**ASSIGNMENT**
Reproduce the listing below word for word, with no pictures.
= = =
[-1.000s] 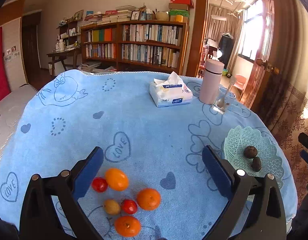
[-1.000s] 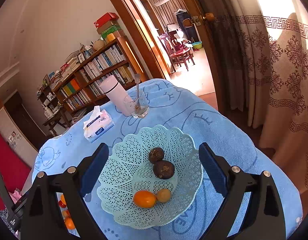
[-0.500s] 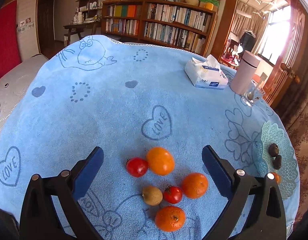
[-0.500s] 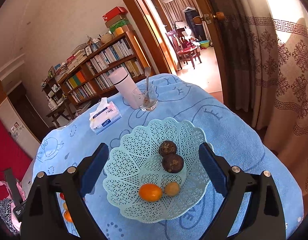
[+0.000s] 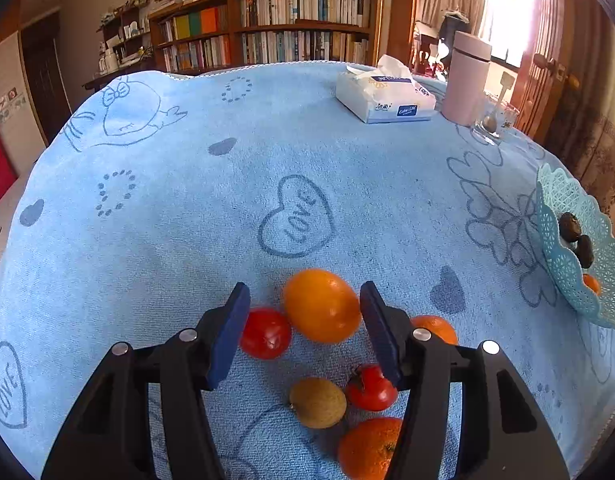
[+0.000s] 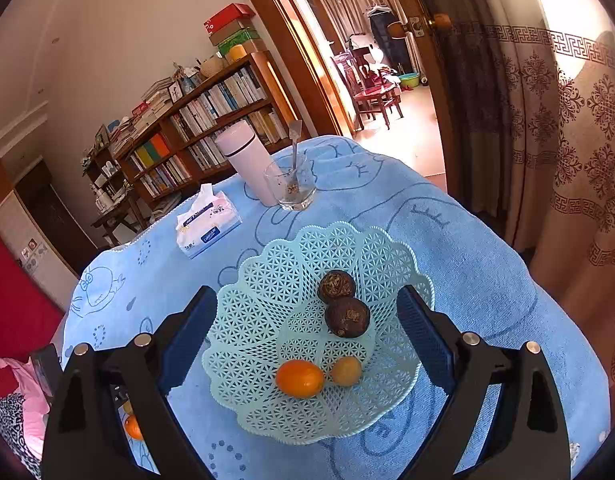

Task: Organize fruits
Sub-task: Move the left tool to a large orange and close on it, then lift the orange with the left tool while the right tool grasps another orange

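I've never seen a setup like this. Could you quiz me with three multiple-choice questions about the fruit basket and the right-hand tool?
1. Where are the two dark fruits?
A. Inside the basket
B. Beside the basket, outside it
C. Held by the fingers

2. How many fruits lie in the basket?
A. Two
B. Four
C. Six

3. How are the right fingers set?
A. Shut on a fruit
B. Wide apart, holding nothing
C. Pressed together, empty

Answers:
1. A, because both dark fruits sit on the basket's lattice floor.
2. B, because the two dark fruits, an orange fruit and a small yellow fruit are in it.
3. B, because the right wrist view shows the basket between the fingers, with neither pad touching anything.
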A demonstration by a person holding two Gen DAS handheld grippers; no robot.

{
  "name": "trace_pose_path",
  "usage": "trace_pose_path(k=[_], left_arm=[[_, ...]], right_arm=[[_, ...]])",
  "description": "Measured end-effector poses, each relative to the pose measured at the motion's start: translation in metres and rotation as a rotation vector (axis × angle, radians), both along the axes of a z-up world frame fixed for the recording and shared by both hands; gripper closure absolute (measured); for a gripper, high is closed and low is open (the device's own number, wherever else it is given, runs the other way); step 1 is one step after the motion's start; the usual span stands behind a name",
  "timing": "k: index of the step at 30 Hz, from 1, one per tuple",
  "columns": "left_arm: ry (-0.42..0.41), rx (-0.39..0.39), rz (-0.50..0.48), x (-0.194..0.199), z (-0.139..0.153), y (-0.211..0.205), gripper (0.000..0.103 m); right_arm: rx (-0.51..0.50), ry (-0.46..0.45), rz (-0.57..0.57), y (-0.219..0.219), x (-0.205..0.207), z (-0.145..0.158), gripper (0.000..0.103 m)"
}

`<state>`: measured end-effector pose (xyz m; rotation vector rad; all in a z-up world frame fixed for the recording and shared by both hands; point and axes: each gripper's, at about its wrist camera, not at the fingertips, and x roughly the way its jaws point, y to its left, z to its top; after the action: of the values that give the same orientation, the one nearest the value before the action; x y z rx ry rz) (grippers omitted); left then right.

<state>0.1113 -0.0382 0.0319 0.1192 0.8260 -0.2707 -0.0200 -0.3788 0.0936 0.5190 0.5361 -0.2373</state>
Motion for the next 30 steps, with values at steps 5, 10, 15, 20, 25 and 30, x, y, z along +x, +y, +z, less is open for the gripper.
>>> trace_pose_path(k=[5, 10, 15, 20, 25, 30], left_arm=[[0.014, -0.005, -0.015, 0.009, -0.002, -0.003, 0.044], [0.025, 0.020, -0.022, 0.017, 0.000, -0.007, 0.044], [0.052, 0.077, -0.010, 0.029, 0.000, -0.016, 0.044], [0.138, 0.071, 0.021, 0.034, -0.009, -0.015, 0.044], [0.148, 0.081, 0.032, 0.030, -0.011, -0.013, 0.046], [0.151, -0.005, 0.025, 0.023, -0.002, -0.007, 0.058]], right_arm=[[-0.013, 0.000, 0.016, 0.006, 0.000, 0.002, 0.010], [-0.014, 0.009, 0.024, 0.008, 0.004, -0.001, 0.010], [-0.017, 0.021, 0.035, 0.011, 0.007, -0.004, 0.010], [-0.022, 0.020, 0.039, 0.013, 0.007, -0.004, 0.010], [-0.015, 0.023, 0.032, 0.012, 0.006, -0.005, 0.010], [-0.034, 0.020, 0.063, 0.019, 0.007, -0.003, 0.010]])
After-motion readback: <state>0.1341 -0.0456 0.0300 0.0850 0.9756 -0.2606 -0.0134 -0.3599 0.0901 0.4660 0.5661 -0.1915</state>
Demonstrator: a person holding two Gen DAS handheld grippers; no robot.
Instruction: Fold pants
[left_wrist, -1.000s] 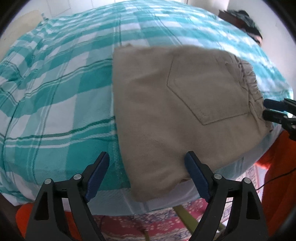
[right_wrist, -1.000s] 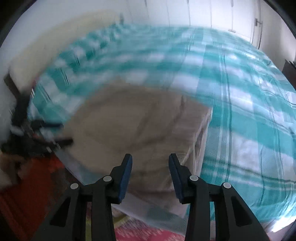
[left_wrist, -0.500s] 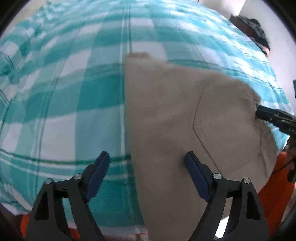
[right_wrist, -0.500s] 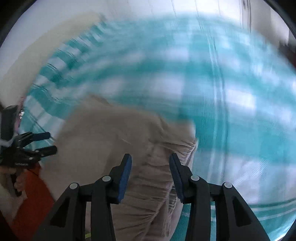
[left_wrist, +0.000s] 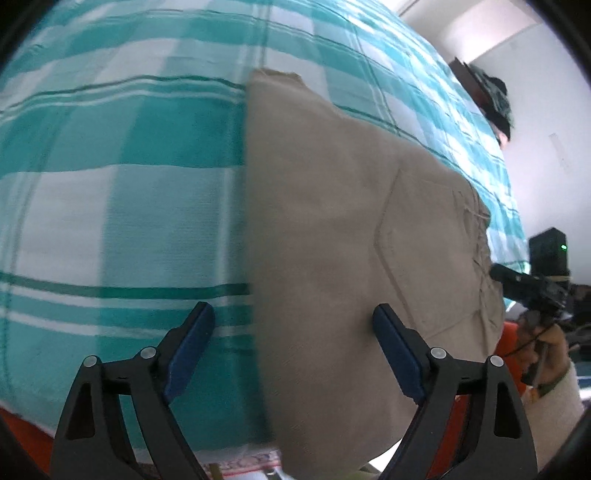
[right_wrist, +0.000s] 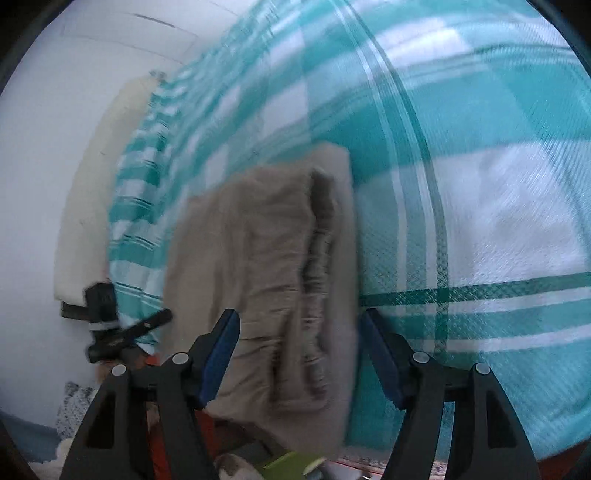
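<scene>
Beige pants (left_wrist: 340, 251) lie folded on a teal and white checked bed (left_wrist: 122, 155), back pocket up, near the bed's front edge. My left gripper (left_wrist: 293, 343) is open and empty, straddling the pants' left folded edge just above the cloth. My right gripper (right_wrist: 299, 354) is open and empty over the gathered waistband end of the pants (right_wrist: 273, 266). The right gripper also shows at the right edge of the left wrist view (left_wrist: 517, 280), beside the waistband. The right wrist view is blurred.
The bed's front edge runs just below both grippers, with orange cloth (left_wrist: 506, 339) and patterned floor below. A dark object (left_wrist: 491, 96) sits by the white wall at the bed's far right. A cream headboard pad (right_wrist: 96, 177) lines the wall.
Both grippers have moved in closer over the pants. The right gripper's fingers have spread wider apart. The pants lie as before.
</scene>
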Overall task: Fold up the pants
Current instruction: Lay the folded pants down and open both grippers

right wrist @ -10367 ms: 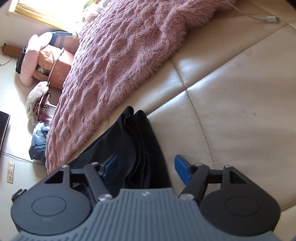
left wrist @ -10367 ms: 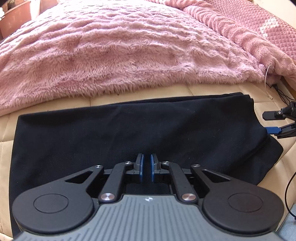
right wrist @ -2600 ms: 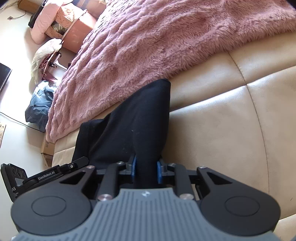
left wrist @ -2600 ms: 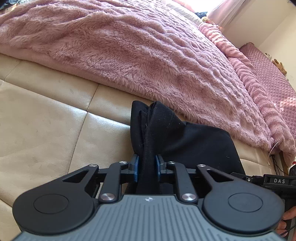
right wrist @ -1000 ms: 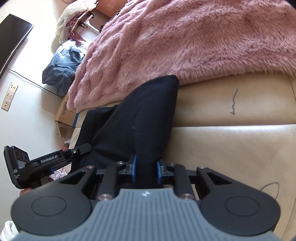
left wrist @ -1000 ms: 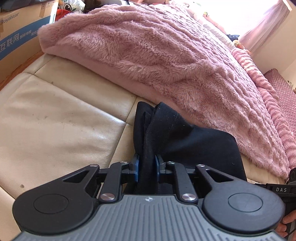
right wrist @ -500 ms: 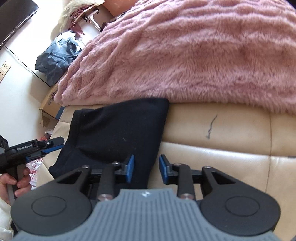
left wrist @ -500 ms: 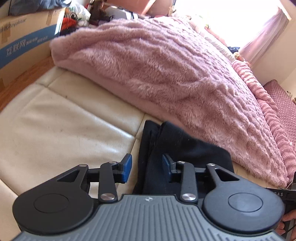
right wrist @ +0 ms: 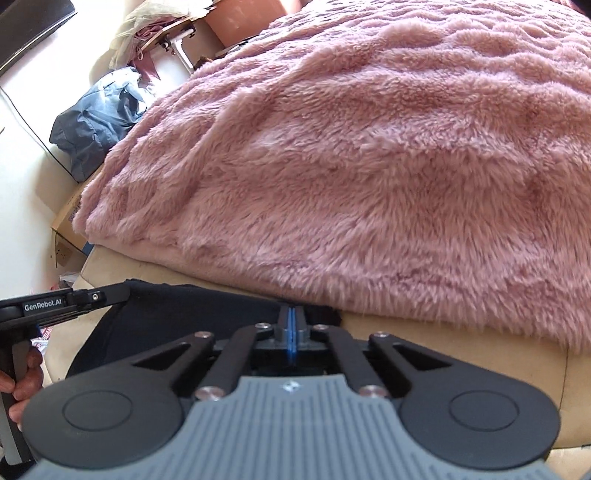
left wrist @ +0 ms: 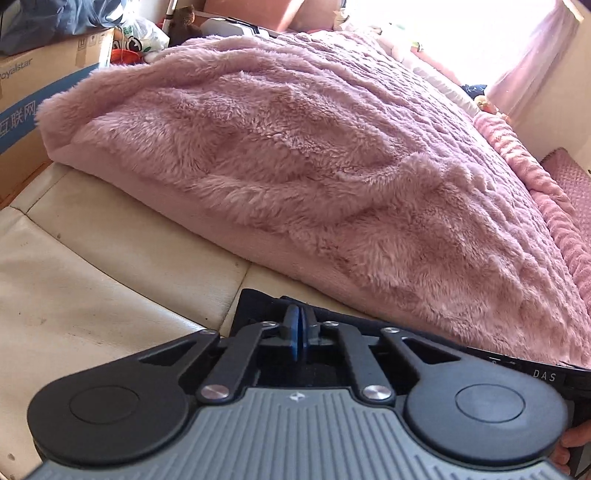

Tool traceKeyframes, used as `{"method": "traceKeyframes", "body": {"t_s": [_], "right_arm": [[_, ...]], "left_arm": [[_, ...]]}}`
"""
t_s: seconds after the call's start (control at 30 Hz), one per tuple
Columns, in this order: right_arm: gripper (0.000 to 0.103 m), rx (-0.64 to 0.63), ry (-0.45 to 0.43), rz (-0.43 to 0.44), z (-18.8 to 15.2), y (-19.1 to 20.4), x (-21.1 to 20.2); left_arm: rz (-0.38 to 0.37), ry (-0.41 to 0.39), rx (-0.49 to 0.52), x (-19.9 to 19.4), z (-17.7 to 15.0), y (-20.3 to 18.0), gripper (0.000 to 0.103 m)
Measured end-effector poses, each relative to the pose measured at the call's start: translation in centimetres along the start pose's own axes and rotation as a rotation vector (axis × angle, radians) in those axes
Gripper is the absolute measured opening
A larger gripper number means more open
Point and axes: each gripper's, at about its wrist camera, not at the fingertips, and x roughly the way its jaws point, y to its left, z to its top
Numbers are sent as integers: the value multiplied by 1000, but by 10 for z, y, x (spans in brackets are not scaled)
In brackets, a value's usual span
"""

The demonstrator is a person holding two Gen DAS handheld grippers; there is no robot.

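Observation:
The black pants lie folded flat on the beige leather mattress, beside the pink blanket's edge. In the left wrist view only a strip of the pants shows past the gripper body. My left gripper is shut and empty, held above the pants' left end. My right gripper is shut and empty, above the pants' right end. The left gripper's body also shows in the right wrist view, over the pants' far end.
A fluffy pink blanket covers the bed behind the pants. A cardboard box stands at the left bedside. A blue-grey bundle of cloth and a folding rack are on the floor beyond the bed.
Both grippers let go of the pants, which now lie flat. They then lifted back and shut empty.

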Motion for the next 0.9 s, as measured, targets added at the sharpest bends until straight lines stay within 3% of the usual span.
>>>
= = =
**RESPONSE BELOW**
[-1.000s] 
[-1.000s] 
[-0.500s] 
[-0.500s] 
[+0.000s] 
[+0.000s] 

Task: Organize fruits
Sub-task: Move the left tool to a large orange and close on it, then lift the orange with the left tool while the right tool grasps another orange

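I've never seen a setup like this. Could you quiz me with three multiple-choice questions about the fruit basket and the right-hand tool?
1. Where are the two dark fruits?
A. Inside the basket
B. Beside the basket, outside it
C. Held by the fingers

2. How many fruits lie in the basket?
A. Two
B. Four
C. Six

3. How are the right fingers set?
A. Shut on a fruit
B. Wide apart, holding nothing
C. Pressed together, empty

Answers:
1. A, because both dark fruits sit on the basket's lattice floor.
2. B, because the two dark fruits, an orange fruit and a small yellow fruit are in it.
3. B, because the right wrist view shows the basket between the fingers, with neither pad touching anything.
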A demonstration by a person holding two Gen DAS handheld grippers; no robot.

{
  "name": "trace_pose_path",
  "usage": "trace_pose_path(k=[_], left_arm=[[_, ...]], right_arm=[[_, ...]])",
  "description": "Measured end-effector poses, each relative to the pose measured at the motion's start: translation in metres and rotation as a rotation vector (axis × angle, radians), both along the axes of a z-up world frame fixed for the recording and shared by both hands; gripper closure absolute (measured); for a gripper, high is closed and low is open (the device's own number, wherever else it is given, runs the other way); step 1 is one step after the motion's start; the usual span stands behind a name",
  "timing": "k: index of the step at 30 Hz, from 1, one per tuple",
  "columns": "left_arm: ry (-0.42..0.41), rx (-0.39..0.39), rz (-0.50..0.48), x (-0.194..0.199), z (-0.139..0.153), y (-0.211..0.205), gripper (0.000..0.103 m); right_arm: rx (-0.51..0.50), ry (-0.46..0.45), rz (-0.57..0.57), y (-0.219..0.219), x (-0.205..0.207), z (-0.145..0.158), gripper (0.000..0.103 m)"
}

`<state>`: measured end-effector pose (xyz m; rotation vector rad; all in a z-up world frame fixed for the recording and shared by both hands; point and axes: each gripper's, at about its wrist camera, not at the fingertips, and x roughly the way its jaws point, y to its left, z to its top; after the action: of the values that give the same orientation, the one nearest the value before the action; x y z rx ry rz) (grippers omitted); left then right.

<state>0.1113 -0.0382 0.0319 0.1192 0.8260 -0.2707 -0.0200 -0.3788 0.0936 0.5190 0.5361 -0.2373</state>
Motion for the next 30 steps, with values at steps 5, 10, 15, 20, 25 and 30, x, y, z along +x, +y, +z, less is open for the gripper.
>>> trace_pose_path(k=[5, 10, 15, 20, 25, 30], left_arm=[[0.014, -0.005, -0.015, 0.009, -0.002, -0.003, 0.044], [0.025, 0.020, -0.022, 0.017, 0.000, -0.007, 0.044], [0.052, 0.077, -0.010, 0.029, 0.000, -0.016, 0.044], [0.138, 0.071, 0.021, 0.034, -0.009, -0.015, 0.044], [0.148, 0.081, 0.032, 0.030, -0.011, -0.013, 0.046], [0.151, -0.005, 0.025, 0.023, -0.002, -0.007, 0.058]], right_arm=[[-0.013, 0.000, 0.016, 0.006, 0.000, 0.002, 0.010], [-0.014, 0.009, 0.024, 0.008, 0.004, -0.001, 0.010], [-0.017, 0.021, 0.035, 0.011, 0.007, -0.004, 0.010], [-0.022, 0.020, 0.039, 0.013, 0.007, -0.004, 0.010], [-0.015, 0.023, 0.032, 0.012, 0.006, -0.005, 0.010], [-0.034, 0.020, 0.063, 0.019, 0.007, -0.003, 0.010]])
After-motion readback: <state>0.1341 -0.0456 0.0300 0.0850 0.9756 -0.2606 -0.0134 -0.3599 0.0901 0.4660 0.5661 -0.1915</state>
Demonstrator: a person holding two Gen DAS handheld grippers; no robot.
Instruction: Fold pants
[left_wrist, -1.000s] 
[right_wrist, -1.000s] 
[left_wrist, -0.500s] 
[right_wrist, -0.500s] 
[left_wrist, +0.000s] 
[right_wrist, +0.000s] 
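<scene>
Beige pants (left_wrist: 340, 251) lie folded on a teal and white checked bed (left_wrist: 122, 155), back pocket up, near the bed's front edge. My left gripper (left_wrist: 293, 343) is open and empty, straddling the pants' left folded edge just above the cloth. My right gripper (right_wrist: 299, 354) is open and empty over the gathered waistband end of the pants (right_wrist: 273, 266). The right gripper also shows at the right edge of the left wrist view (left_wrist: 517, 280), beside the waistband. The right wrist view is blurred.
The bed's front edge runs just below both grippers, with orange cloth (left_wrist: 506, 339) and patterned floor below. A dark object (left_wrist: 491, 96) sits by the white wall at the bed's far right. A cream headboard pad (right_wrist: 96, 177) lines the wall.
Both grippers have moved in closer over the pants. The right gripper's fingers have spread wider apart. The pants lie as before.
</scene>
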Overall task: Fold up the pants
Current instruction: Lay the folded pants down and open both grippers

right wrist @ -10367 ms: 
left wrist @ -10367 ms: 
right wrist @ -2600 ms: 
left wrist @ -2600 ms: 
right wrist @ -1000 ms: 
left wrist @ -1000 ms: 
right wrist @ -500 ms: 
left wrist @ -500 ms: 
right wrist @ +0 ms: 
left wrist @ +0 ms: 

Tool traceKeyframes, used as `{"method": "traceKeyframes", "body": {"t_s": [_], "right_arm": [[_, ...]], "left_arm": [[_, ...]]}}`
"""
t_s: seconds after the call's start (control at 30 Hz), one per tuple
Columns, in this order: right_arm: gripper (0.000 to 0.103 m), rx (-0.64 to 0.63), ry (-0.45 to 0.43), rz (-0.43 to 0.44), z (-18.8 to 15.2), y (-19.1 to 20.4), x (-21.1 to 20.2); left_arm: rz (-0.38 to 0.37), ry (-0.41 to 0.39), rx (-0.49 to 0.52), x (-19.9 to 19.4), z (-17.7 to 15.0), y (-20.3 to 18.0), gripper (0.000 to 0.103 m)
Measured end-effector poses, each relative to the pose measured at the call's start: translation in centimetres along the start pose's own axes and rotation as a rotation vector (axis × angle, radians) in those axes
Gripper is the absolute measured opening
A larger gripper number means more open
Point and axes: each gripper's, at about its wrist camera, not at the fingertips, and x roughly the way its jaws point, y to its left, z to its top
Numbers are sent as integers: the value multiplied by 1000, but by 10 for z, y, x (spans in brackets are not scaled)
In brackets, a value's usual span
"""

The demonstrator is a person holding two Gen DAS handheld grippers; there is no robot.

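Observation:
The black pants lie folded flat on the beige leather mattress, beside the pink blanket's edge. In the left wrist view only a strip of the pants shows past the gripper body. My left gripper is shut and empty, held above the pants' left end. My right gripper is shut and empty, above the pants' right end. The left gripper's body also shows in the right wrist view, over the pants' far end.
A fluffy pink blanket covers the bed behind the pants. A cardboard box stands at the left bedside. A blue-grey bundle of cloth and a folding rack are on the floor beyond the bed.
Both grippers let go of the pants, which now lie flat. They then lifted back and shut empty.
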
Motion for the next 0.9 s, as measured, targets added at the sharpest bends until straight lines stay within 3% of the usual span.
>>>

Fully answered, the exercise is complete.